Lösung Das FG Berlin-Brandenburg hat dies jedoch abgelehnt. Der Wortlaut des § 4h Abs. 3 S. 1 EStG sei zwar insoweit nicht ganz klar. Der Verweis in der Norm auf „dieses Gesetz“ könnte als Gesetzesbefehl zur ausschließlichen Anwendung der Normen des Einkommensteuergesetzes verstanden werden. Allerdings sei dies mit Blick auf Sinn und Zweck der Norm („teleologische Auslegung“) nicht gerechtfertigt.
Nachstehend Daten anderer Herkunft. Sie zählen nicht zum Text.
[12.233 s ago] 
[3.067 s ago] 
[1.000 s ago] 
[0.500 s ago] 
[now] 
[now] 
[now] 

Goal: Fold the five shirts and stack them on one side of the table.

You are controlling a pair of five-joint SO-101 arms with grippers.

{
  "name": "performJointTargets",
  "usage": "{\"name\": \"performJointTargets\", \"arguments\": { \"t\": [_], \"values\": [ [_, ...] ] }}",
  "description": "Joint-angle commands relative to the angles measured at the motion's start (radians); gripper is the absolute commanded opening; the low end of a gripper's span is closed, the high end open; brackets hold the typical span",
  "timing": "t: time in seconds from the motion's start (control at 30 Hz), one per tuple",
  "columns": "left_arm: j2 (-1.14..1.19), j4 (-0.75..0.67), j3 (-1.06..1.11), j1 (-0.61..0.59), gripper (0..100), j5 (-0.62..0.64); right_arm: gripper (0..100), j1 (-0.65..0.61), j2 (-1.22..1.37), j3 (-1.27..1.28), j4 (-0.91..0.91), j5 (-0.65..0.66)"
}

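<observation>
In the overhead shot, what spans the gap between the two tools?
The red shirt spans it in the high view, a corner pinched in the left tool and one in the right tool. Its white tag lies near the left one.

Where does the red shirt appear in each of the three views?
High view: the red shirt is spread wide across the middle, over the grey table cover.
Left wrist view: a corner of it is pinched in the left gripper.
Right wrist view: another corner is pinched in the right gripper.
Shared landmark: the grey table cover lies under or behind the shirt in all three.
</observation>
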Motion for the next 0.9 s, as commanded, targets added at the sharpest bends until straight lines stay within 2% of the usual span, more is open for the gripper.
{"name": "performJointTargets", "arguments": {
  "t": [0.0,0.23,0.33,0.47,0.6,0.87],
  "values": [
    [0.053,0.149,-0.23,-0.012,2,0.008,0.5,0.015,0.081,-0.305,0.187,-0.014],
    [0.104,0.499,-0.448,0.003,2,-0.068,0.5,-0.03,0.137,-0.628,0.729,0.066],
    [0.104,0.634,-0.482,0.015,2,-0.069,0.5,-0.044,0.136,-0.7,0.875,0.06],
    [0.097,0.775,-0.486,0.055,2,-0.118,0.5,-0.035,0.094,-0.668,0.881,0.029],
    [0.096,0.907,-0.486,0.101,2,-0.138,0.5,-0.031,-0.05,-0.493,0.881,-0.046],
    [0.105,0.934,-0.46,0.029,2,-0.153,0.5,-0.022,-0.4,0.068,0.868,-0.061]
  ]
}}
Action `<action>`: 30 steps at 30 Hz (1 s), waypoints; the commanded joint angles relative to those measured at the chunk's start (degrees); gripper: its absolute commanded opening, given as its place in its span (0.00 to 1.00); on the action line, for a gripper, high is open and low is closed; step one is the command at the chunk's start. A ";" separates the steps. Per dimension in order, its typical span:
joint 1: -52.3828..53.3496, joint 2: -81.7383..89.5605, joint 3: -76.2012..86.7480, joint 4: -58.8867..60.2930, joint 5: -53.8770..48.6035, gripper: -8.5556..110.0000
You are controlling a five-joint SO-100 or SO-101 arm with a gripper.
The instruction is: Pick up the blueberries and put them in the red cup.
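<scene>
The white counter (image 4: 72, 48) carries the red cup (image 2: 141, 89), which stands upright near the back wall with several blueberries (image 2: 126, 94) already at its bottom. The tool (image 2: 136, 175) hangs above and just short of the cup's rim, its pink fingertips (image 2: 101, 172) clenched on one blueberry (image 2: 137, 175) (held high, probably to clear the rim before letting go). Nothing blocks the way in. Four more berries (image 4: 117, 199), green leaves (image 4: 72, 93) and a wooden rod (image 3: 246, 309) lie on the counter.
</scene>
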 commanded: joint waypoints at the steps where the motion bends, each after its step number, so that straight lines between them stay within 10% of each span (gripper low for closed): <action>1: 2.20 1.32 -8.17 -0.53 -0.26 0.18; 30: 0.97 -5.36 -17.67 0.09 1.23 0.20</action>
Insbesondere wäre bei beteiligten natürlichen Personen § 3 Nr. 40 EStG („Teileinkünfteverfahren“) für den maßgeblichen Gewinn zu berücksichtigen, § 8b KStG jedoch bei beteiligten Körperschaften nicht. Dies sei widersprüchlich. Zudem würde eine Auslegung wie die von der Klägerin angestrebte auch bei Steuerbefreiungen unter dem Doppelbesteuerungsabkommen (DBA) wirken, da es sich dabei auch nicht um „dieses Gesetz“ im Sinne des § 4h Abs. 3 S. 1 EStG handele.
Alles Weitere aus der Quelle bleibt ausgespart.